A proposta do autor não foi realizar a biografia de cada um dos personagens que aborda. Assim, dedica partes desiguais para destacar os processos que ele entende ser mais importante da História da Rússia, mais páginas são oferecidas a Pedro, O Grande, Catarina, Alexandre II e ao Nicolau II. O livro também é desproporcional devido as fontes, quanto mais nos aproximamos da modernidade, mais as fontes escritas são abundantes e seu incurso na vida privadas se torna mais precisas.

O leitor que não esteja familiarizado com a História da Rússia, e das dinastias em geral, pode se surpreender com a quantidade de intrigas, com a vida sexual, com os assassinatos como forma de resolver conflitos. E aqui é preciso lembrar a natureza do poder autocrata. Em um regime político no qual todas as decisões giram entorno daquele que está no trono, ficar próximo e íntimo deste significa poder, estabilidade, ascensão social e fortuna. E que forma pode-se ser mais íntimo do que a sexual? Já o distanciamento resultava no contrário e poderia levar à desgraça deportação e até a morte.

 A intimidade dos tzares, e tzarinas, é O poder! E é preciso para aqueles que o queiram disputá-lo, seja conquistando a intimidade e destruindo aquele que estejam usufruindo. Portanto, o que aos olhos contemporâneos pode aparecer apenas como um conjunto de intrigas e fofocas era justamente a disputa pelo poder. Nesse sentido, percorrer o caminho da vida privada dos autocratas é percorrer os caminhos do poder! E essa é a maior contribuição que a obra nos oferece.
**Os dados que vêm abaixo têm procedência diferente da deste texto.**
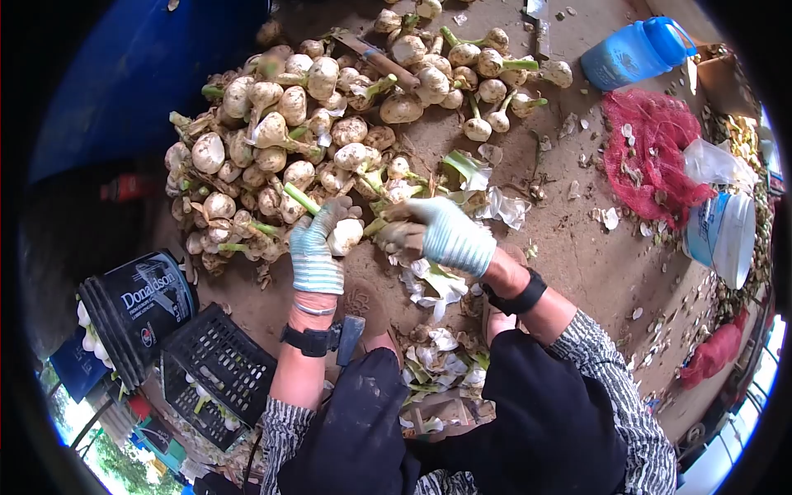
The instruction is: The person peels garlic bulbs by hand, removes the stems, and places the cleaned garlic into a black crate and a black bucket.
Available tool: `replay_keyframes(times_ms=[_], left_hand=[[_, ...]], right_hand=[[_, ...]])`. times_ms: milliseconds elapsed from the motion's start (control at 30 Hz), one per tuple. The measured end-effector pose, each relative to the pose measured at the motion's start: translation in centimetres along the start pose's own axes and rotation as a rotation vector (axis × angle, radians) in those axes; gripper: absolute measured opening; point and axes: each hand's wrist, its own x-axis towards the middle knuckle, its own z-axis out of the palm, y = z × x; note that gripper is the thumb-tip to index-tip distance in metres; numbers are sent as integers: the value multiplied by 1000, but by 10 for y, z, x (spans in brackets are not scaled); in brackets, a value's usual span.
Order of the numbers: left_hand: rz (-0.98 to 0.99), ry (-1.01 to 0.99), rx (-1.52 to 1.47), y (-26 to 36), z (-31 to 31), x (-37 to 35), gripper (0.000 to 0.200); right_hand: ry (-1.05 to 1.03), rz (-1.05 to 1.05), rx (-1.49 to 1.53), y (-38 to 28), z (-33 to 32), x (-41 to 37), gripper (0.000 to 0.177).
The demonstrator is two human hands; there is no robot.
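Observation:
My left hand point(318, 247), in a striped knitted glove, is closed around a garlic bulb point(345, 237); its white bulb end shows beside my fingers and a green cut stem rises above them. To its right is my right hand point(437, 235), in a matching glove, with fingers curled together; what they hold, if anything, I cannot make out. A stem end lies between the hands. Beyond them spreads a large heap of garlic bulbs point(268, 157), soil-marked, with short green stems. Peeled skins point(433, 285) lie below my right hand.
A wooden-handled tool point(379, 64) lies on the heap. At left stand a black bucket point(136, 313) and a black crate point(219, 371), both holding bulbs. A blue bottle point(631, 54), red mesh point(652, 153) and white tub point(719, 235) are at right.

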Motion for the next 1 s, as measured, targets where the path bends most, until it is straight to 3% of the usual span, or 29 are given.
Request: replay_keyframes(times_ms=[67,133,200,267,300,333,400,467,533,600,633,667,733,800,833,867,900,933,1000], left_hand=[[52,31,75,-5,8,0,23],[106,94,183,-10,13,-1,24],[156,88,296,-16,11,0,23],[241,91,275,-23,13,4,21],[161,121,130,-16,18,0,23],[81,148,-15,-7,23,-4,24],[49,134,-53,-2,18,-2,25],[56,131,-30,-1,19,-3,23],[134,118,68,-2,23,-7,22],[289,98,399,-3,24,-10,20],[418,138,464,-4,31,-13,18],[416,139,464,-6,31,-13,18],[488,133,449,-12,28,-11,18],[401,139,353,-6,18,-12,19],[325,64,175,-1,17,-13,19],[250,-11,-3,4,15,-13,20],[250,-16,37,8,11,-12,23],[243,-14,38,8,7,-11,23],[150,20,105,5,5,-5,23]], right_hand=[[28,55,-174,-10,14,4,51],[97,28,-343,2,27,12,53],[127,86,-311,5,35,14,48],[202,-12,14,3,37,11,38],[100,147,-1,-13,31,8,29],[101,145,-4,-6,29,6,29],[151,-292,-136,17,31,5,30],[125,-299,-27,32,30,6,32],[139,132,467,19,28,2,31],[132,225,558,4,25,1,36],[160,152,396,-5,27,0,40],[184,79,234,-10,30,1,44],[203,118,327,-2,32,5,45],[211,212,417,1,17,5,42],[403,167,200,15,9,9,36],[475,139,186,28,-3,3,33],[591,5,29,56,-15,3,29],[656,16,-15,68,-26,-1,25],[750,-192,-588,76,-45,-9,32]])
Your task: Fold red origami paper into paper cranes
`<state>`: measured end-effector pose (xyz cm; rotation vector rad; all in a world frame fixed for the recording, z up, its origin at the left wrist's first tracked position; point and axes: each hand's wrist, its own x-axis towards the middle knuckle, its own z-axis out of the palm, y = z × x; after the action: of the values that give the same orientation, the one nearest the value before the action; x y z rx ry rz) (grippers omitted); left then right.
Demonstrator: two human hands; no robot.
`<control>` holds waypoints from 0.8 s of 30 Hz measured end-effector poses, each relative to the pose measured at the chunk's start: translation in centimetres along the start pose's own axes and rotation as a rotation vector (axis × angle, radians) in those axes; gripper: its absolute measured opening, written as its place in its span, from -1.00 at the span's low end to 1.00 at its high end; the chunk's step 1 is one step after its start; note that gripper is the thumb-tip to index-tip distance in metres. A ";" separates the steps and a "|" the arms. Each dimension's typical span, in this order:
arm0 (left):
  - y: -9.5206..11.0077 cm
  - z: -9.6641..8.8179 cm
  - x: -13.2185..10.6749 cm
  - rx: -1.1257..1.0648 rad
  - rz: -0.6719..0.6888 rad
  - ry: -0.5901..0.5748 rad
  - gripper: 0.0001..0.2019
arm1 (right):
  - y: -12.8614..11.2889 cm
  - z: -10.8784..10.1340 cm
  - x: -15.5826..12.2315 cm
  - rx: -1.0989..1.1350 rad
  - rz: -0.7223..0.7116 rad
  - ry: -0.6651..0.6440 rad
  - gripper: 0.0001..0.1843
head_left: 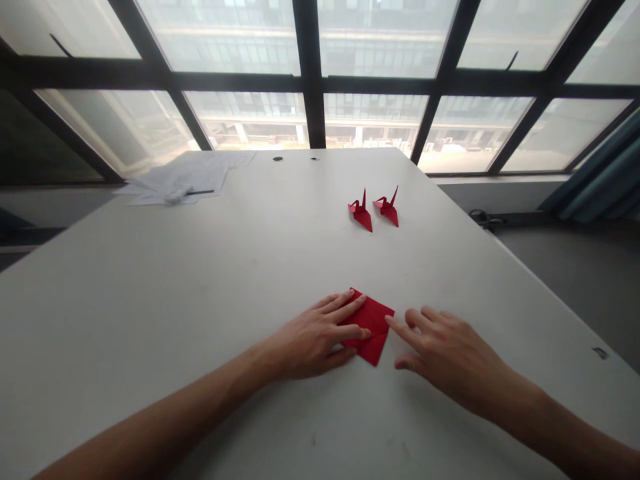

Se essa opção do autor nos leva a entender os caminhos do poder ela pode causar alguns problemas. O primeiro deles é que o autor dá muita fé aos documentos, ou seja, ele não procede uma crítica do que significa usar as cartas, por exemplo, como documentos. O leitor pode ficar com a impressão de que as cartas, por serem íntimas, representam necessariamente verdades, mas é preciso considerar que elas mesmas representam narrativas de poder.

Outro ponto importante é a intricada relação entre as mudanças sociais e a vida íntima dos sujeitos históricos que o autor aborda. Por exemplo, há mais páginas debatendo a influência de Rasputin do que sobre as transformações econômicas e sociais que levaram a Revolução Russa. Inclusive mais destaque sobre a controvérsia do tamanho do pênis do Rasputin do que sobre Lenin ou Trotsky. O resultado é a ideia de que a queda do Império foi o resultado do conjunto de relações privadas e não fruto da inadequação do tzarismo a um mundo que se transformava. Importante observar que essa mesma questão aparece na série da Netflix para a qual Montefiore foi um dos historiadores entrevistados.

Outro exemplo, é a forma como o autor aborda a trajetória de Lenin. Montefiore iguala as ideias revolucionárias de Lenin ao “terrorismo” dos populistas o que é de uma enorme controvérsia na historiografia. Essa controvérsia não é avisada ao leitor ou mesmo desenvolvida.

Por fim, Montefiore tem uma tese que perpassa toda a obra, e que está pressente em seus outros livros também. Para o autor, o poder na Rússia, na sua forma autocrática, é imutável! Essa percepção de uma forma de poder e Estado essencial o permite fazer analogias e comparações com períodos históricos distintos, ao ponto de comparar tzares com Stalin e com Putin. O problema dessas comparações é perder justamente a historicidade dos regimes políticos na Rússia que tiveram (e tem) grande impacto global.